Marcel Arzel – 1932-2018

Le Père Marcel Marie Arzel est né à Brest, Finistère (29200) le 28 juillet 1932 de François et Michèle Podeur. Il aura 4 frères et sœurs. La famille habite le village de Saint-Renan, Finistère Nord (29290), où Marcel grandit et fait ses études primaires. Le Père Guénégan chargé de trouver des vocations à cette époque connaît bien le Finistère et passe régulièrement dans les écoles, visite les curés favorables aux assomptionnistes. Marcel entend son appel et en 1944, il prend le chemin de l’alumnat de Saint-Maur, petit séminaire assomptionniste, au bord de la Loire, en Anjou. Il suivra le cursus proposé : 1944-1947, études de grammaire à Saint-Maur, puis il rejoint Cavalerie, près de Bergerac, en Dordogne de 1947 à 1950, pour les études d’humanité qu’il conclut par le Bac de lettres. À la fin de celles-ci, au cours d’une retraite, dite « d’élection » Marcel manifeste le désir d’entrer à l’Assomption. Le voilà
au noviciat à Pont-l’Abbé-d’Arnoult, en Charente Maritime (17250) durant l’année scolaire 1950-1951. Il prononce ses premiers vœux le 29 septembre 1951 et vient, ici même, à Layrac, à la fin de l’été de la même année, pour suivre les cours de philosophie scolastique durant deux années.
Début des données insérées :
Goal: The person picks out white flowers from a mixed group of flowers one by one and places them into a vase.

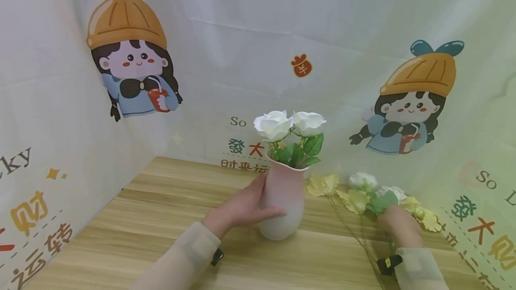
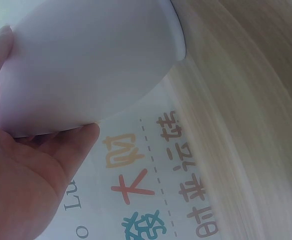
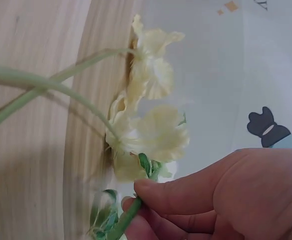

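A pink-and-white vase [image 1: 284, 191] with a wavy rim stands upright on the table, holding two white roses [image 1: 273, 125] with green leaves. My left hand [image 1: 246, 207] grips it from the left side, thumb across its front. In the left wrist view the pale vase wall [image 2: 91, 60] lies between the thumb and the other fingers. Over on the right, my right hand [image 1: 401, 225] is among loose flowers. Thumb and fingers pinch the green stem [image 3: 128, 217] of a white rose, whose bloom is mostly hidden in the right wrist view behind yellow flowers [image 3: 153, 132].
Yellow flowers [image 1: 354, 201] on long thin stems lie on the wood-grain table [image 1: 169, 191], right of the vase. Two more white blooms [image 1: 363, 181] show beside them. A printed cloth [image 1: 234, 57] with cartoon figures rises behind the table and along both sides.
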Demonstrator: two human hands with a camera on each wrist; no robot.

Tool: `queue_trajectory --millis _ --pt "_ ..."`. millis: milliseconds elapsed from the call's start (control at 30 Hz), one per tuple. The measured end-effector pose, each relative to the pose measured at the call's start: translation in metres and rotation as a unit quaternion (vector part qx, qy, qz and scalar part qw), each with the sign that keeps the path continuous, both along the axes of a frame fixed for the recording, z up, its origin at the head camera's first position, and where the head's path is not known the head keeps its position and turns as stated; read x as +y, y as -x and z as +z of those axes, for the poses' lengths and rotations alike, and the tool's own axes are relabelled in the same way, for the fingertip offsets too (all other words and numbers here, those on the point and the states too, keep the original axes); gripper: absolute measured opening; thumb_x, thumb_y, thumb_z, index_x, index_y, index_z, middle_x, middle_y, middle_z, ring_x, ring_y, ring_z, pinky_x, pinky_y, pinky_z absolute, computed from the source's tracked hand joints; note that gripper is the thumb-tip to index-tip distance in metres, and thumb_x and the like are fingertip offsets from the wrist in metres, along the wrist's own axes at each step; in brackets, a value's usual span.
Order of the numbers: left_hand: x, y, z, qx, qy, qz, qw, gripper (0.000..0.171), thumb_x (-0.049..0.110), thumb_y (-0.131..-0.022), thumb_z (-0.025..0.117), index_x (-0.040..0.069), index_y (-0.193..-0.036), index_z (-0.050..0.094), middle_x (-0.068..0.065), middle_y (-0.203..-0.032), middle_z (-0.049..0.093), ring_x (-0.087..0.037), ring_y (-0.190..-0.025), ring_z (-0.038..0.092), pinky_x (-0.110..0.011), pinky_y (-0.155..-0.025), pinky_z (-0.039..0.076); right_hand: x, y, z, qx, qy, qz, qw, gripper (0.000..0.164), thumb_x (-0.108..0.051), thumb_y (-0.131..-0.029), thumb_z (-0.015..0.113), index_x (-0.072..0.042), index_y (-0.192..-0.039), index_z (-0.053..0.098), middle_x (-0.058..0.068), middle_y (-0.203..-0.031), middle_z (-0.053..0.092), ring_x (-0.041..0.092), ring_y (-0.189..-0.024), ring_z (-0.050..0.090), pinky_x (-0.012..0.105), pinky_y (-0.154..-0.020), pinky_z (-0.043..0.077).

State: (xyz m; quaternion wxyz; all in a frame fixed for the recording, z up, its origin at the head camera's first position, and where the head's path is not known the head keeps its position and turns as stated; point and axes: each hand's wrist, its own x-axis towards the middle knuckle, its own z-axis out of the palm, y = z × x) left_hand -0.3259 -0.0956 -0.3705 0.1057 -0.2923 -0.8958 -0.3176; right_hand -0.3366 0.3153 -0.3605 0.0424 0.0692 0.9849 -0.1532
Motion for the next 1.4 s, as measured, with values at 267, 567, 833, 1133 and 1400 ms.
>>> queue_trajectory --millis 267,567,833,1133,1400 --pt "0.000 0.000 0.000 -0.007 -0.002 0.001 1.0000 0.112 0.070 -0.079 0.069 0.006 -0.154 0.016 -0.011 -0.141 0.041 -0.018 -0.118 0.047 -0.042 -0.100 0.044 -0.009 -0.005 0.004 0.029 0.024 0.025 0.999 0.022 -0.010 -0.087 0.048 -0.009 -0.064 0.050 0.009 -0.063 0.047 0.019 -0.050 0.041 0.028 -0.042 0.035" --pt "0.000 -0.001 0.001 -0.007 -0.010 -0.004 0.9999 0.110 0.068 -0.080 0.070 0.004 -0.152 0.017 -0.011 -0.138 0.044 -0.018 -0.115 0.049 -0.042 -0.098 0.046 -0.023 -0.005 0.012 0.072 0.023 0.049 0.996 0.035 -0.015 -0.085 0.054 -0.019 -0.053 0.040 -0.003 -0.052 0.039 0.015 -0.045 0.037 0.026 -0.040 0.031" --pt "0.000 0.000 0.000 -0.010 -0.014 -0.005 0.9998 0.110 0.068 -0.079 0.070 0.004 -0.152 0.018 -0.011 -0.137 0.044 -0.018 -0.113 0.051 -0.042 -0.097 0.047 -0.036 -0.011 0.023 0.105 0.028 0.082 0.991 0.035 -0.008 -0.083 0.051 -0.019 -0.051 0.040 -0.005 -0.047 0.042 0.014 -0.044 0.043 0.025 -0.039 0.032" --pt "0.000 -0.001 0.001 -0.017 -0.012 -0.002 0.9998 0.110 0.068 -0.080 0.070 0.004 -0.152 0.018 -0.012 -0.135 0.045 -0.019 -0.113 0.051 -0.042 -0.096 0.047 -0.044 -0.015 0.030 0.125 0.037 0.092 0.987 0.025 -0.006 -0.086 0.050 -0.012 -0.062 0.055 -0.001 -0.056 0.054 0.017 -0.052 0.052 0.030 -0.045 0.040" --pt "0.001 -0.002 0.002 -0.016 -0.012 -0.002 0.9998 0.109 0.066 -0.080 0.071 0.005 -0.152 0.017 -0.012 -0.136 0.045 -0.019 -0.113 0.050 -0.042 -0.097 0.047 -0.050 -0.018 0.039 0.161 0.037 0.118 0.979 0.024 -0.011 -0.095 0.056 0.007 -0.106 0.069 0.008 -0.077 0.067 0.017 -0.059 0.058 0.042 -0.056 0.051"
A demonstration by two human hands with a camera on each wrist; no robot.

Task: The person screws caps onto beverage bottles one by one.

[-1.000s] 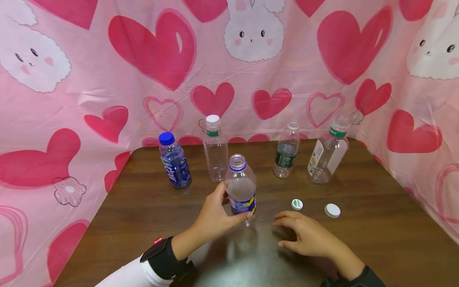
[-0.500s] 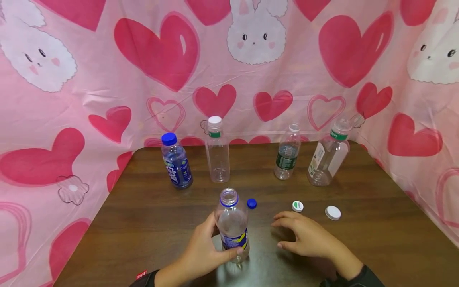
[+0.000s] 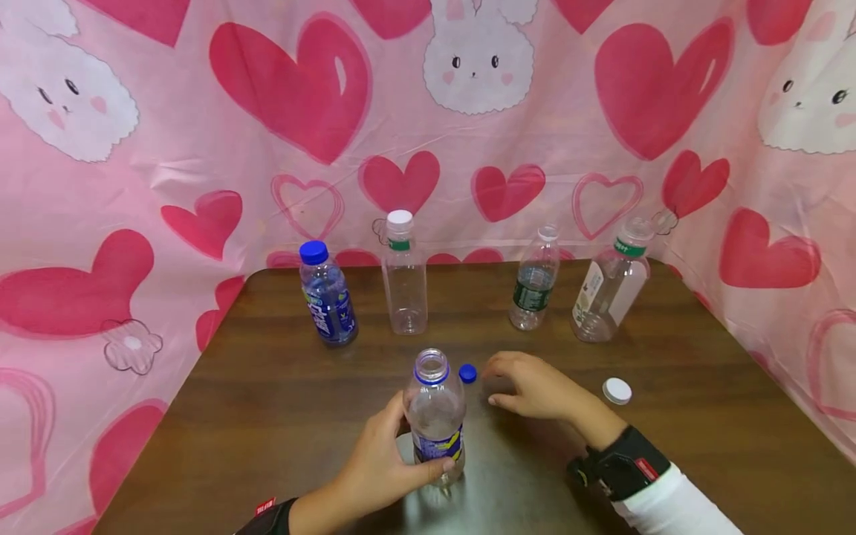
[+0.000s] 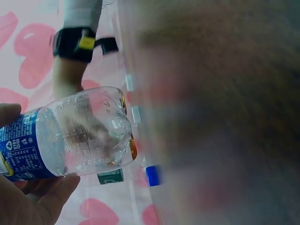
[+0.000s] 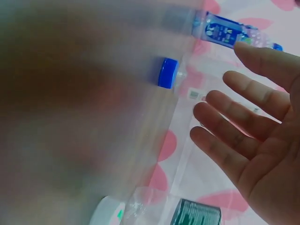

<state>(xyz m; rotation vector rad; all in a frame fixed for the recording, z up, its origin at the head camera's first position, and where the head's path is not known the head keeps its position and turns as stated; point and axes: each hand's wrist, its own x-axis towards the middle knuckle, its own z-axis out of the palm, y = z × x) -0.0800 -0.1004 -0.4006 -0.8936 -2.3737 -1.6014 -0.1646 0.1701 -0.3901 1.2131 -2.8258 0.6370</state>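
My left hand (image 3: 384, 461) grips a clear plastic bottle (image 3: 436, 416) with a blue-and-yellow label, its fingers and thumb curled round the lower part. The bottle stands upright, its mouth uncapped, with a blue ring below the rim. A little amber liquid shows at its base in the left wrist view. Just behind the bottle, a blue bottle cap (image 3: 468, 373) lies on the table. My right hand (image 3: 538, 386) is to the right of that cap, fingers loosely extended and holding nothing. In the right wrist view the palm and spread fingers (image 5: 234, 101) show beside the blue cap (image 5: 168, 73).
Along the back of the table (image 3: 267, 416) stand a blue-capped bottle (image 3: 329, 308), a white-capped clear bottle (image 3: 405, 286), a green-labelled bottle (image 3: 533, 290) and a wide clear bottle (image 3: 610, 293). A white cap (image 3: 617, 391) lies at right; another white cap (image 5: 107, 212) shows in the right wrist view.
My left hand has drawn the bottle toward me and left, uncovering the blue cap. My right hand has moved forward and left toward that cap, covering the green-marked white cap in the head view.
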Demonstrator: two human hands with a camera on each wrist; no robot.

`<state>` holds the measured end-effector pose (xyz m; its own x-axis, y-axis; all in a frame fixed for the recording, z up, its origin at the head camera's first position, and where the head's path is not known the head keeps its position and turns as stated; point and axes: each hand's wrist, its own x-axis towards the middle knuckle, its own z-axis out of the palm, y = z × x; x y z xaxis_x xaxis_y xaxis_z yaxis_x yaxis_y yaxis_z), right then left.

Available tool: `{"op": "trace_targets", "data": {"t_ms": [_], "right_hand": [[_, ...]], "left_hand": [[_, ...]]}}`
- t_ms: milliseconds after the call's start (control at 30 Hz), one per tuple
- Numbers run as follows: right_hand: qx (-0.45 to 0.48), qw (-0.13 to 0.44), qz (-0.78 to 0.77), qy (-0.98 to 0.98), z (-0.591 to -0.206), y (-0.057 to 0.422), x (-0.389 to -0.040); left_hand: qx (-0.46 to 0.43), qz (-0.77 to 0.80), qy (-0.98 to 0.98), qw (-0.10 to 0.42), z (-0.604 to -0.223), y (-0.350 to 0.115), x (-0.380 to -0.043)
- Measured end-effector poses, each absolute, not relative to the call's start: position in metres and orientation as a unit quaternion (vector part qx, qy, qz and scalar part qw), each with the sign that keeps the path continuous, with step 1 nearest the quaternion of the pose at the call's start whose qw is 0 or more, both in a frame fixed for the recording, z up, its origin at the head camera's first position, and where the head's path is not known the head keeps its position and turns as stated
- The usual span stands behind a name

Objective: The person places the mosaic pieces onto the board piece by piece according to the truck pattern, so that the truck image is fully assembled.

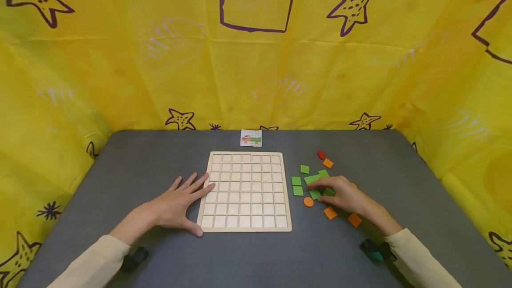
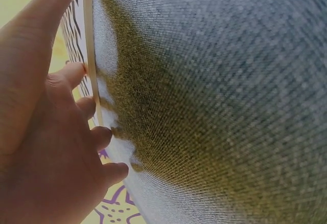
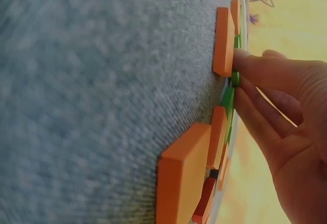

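A pale wooden grid board (image 1: 246, 229) lies on the dark table, its square cells bare. My left hand (image 1: 176, 203), fingers spread, rests along the board's left edge, with fingertips on the frame and the thumb by the lower left corner. In the left wrist view, the fingers of the left hand (image 2: 56, 147) reach the board's rim (image 2: 91, 45). Right of the board, my right hand (image 1: 344, 194) reaches into a cluster of green tiles (image 1: 311, 179). Its thumb and index finger pinch a green square tile (image 1: 314, 195) at table level. The palm hides part of the cluster.
Orange square tiles (image 1: 330, 213), an orange round tile (image 1: 308, 202) and a red piece (image 1: 322, 154) lie around the green ones. A small printed pattern card (image 1: 251, 138) sits behind the board. Yellow patterned cloth (image 1: 256, 79) encloses the grey table (image 1: 256, 261).
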<state>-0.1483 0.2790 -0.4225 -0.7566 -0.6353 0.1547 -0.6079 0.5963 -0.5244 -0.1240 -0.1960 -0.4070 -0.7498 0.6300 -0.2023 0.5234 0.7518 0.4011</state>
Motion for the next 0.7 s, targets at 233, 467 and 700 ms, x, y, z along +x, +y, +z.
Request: {"op": "trace_targets", "data": {"t_ms": [233, 467, 700], "right_hand": [[-0.341, 0.031, -0.292, 0.893, -0.4212, 0.2799, -0.1468], [-0.356, 0.018, -0.277, 0.892, -0.4221, 0.2797, -0.1456], [-0.350, 0.024, -0.300, 0.887, -0.4143, 0.2796, -0.1446]], "left_hand": [[0.312, 0.160, 0.922, 0.165, -0.4083, -0.1954, -0.1235], [0.297, 0.158, 0.926, 0.174, -0.4071, -0.1966, -0.1228], [0.288, 0.155, 0.929, 0.177, -0.4055, -0.1960, -0.1224]]}}
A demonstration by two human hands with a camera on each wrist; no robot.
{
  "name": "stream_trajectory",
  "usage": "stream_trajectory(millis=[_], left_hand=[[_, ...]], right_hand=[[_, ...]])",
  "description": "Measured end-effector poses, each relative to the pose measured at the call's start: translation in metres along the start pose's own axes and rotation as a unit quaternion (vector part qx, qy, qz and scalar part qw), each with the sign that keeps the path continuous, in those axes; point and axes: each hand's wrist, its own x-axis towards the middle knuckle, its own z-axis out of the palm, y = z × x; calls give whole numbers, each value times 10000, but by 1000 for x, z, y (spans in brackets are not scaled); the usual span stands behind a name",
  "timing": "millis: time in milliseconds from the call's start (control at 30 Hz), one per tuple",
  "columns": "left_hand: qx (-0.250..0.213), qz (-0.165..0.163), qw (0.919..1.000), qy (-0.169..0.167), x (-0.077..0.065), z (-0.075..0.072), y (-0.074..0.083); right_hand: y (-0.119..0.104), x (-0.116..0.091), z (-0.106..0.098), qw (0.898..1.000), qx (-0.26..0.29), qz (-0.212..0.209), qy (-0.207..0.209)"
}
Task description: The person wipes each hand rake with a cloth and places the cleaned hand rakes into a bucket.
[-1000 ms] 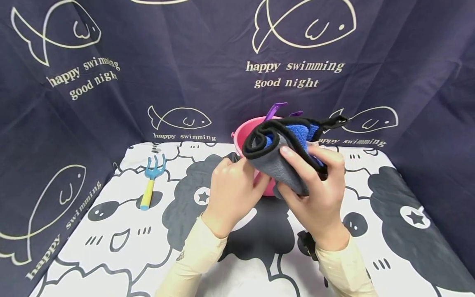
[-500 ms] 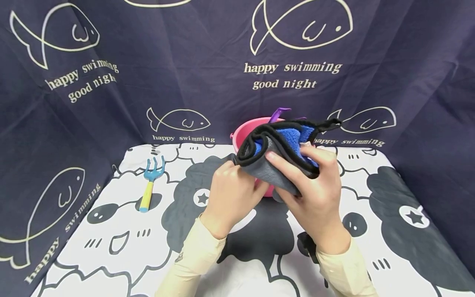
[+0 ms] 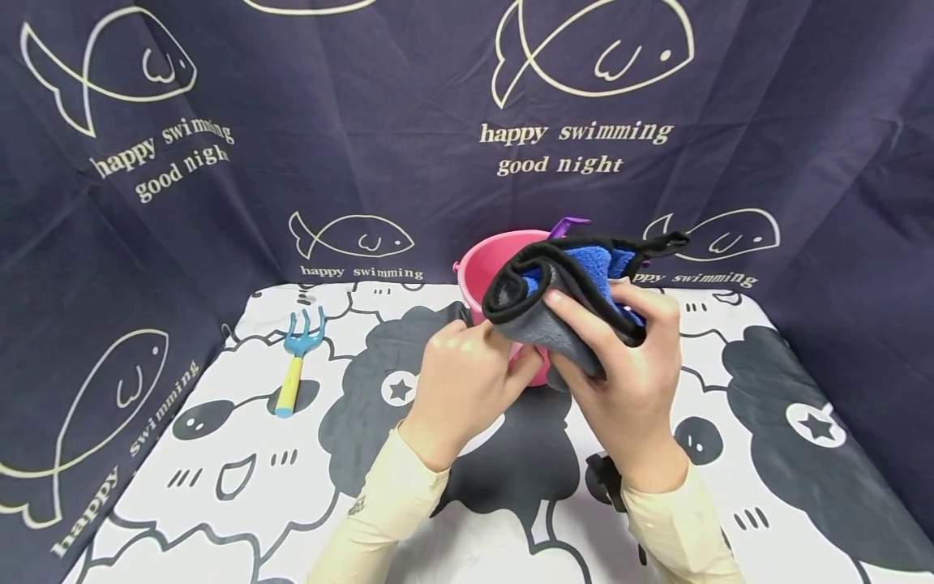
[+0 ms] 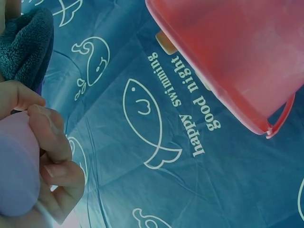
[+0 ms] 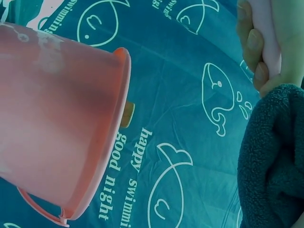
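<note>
My left hand (image 3: 467,381) grips the pale pink-lilac handle (image 4: 19,161) of a toy garden tool. Beyond the cloth, a purple prong (image 3: 569,225) with a bent tip sticks up; the rest of the tool's head is hidden. My right hand (image 3: 623,377) holds a folded cloth (image 3: 562,324), grey on one side and blue on the other with black edging, wrapped about the tool's head. In the right wrist view, the cloth (image 5: 270,161) hangs just below the left hand's fingers and the handle. A black loop on the cloth points right.
A pink bucket (image 3: 485,264) stands behind the hands, partly covered by them and the cloth. To the left on the patterned table cover (image 3: 292,503) lies a toy garden fork (image 3: 295,361) with blue tines and a yellow handle. A dark fish-print curtain (image 3: 409,122) surrounds the table.
The cloth and right hand shift left, then back right. The purple prong tip moves right and slightly down, and the left hand moves slightly right. The bucket and blue fork stay put.
</note>
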Motion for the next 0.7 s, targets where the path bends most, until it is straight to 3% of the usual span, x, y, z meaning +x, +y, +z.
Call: stream_trajectory(millis=[467,700], left_hand=[[127,146,9996,-187,1,1,3],[266,363,9989,-108,0,4,6]], right_hand=[[3,2,1,9987,-201,264,375],[6,5,0,9954,-500,475,666]])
Le service militaire, durant deux ans, vient interrompre le parcours des études, de 1953 à 1955. À son retour, les supérieurs l’envoient à Rome pour les études de théologie (1955-1959) qu’il couronne d’une licence en théologie. Il est ordonné prêtre au cours de cette dernière année scolaire romaine, le 20 décembre 1958.
Marcel rejoint la France en 1959 pour l’année de pastorale que suivent les jeunes prêtres, à Lyon-Valpré (1959-1960). À la rentrée scolaire de septembre, il est nommé professeur de lettres, en 4e, au collège Sainte-Jeanne-d’Arc, animé par les religieux de l’Assomption, à Tarbes, où il exerce durant deux ans (1960-1962). Désormais, et durant de nombreuses années, il pourra développer ses dons de professeur et d’éducateur. C’est ce qu’il fait au collège Sainte-Foy à Agen. Durant cette période, il rend aussi des services communautaires. Comme économe durant trois triennats de 1974 à 1982, comme supérieur, en 1982. Il rejoint la communauté de Agen-Palissy comme supérieur encore en 1987, pour peu de temps, puisque les supérieurs le nomment à Agen-Goumy en 1989, puis à Gimont, dans le Gers en 1990 et de nouveau à Goumy en 1992. Il viendra faire communauté ici à Layrac et assurer en 1997 un service pastoral pas toujours facile dans l’équipe constituée.
C’est l’âge de la retraite, Marcel ira retrouver des aînés comme lui à Pont-l’Abbé-d’Arnoult, en l’an 2000. Là, il se trouve bien au milieu de frères, certains assurent une tâche pastorale, l’esprit est fraternel, c’est un réconfort pour lui. Hélas, la maladie vient abattre ce confrère plein d’humour et d’histoires pour animer les différentes communautés qu’il a connues, ce religieux qui frappe aussi par son sourire bienveillant et accueillant. Il doit, en 2011, rejoindre la maison de Layrac plus adaptée à sa situation et bientôt l’Ehpad Saint-Martin. Ce sont des années marquées par la souffrance que Marcel vit parfois dans de longs silences. Il apprécie les visites régulières des religieux de la communauté, d’anciens élèves – amis ou paroissiens – reconnaissant tous la solidité de l’amitié et de l’esprit de solidarité de Marcel.
Il se réjouissait de fêter les 60 ans de son sacerdoce le 21 novembre récent, date que la communauté avait voulu devancer pour l’associer au jubilé des quatre frères qui célébraient leurs 60 ans de profession religieuse. Mais le Seigneur avait d’autres vues, en le rappelant près de lui, dans la nuit du 20 au 21 novembre. Brusquement, ce dimanche 18, il subissait une nouvelle secousse qui l’emportera dans la nuit du 20 au 21 novembre.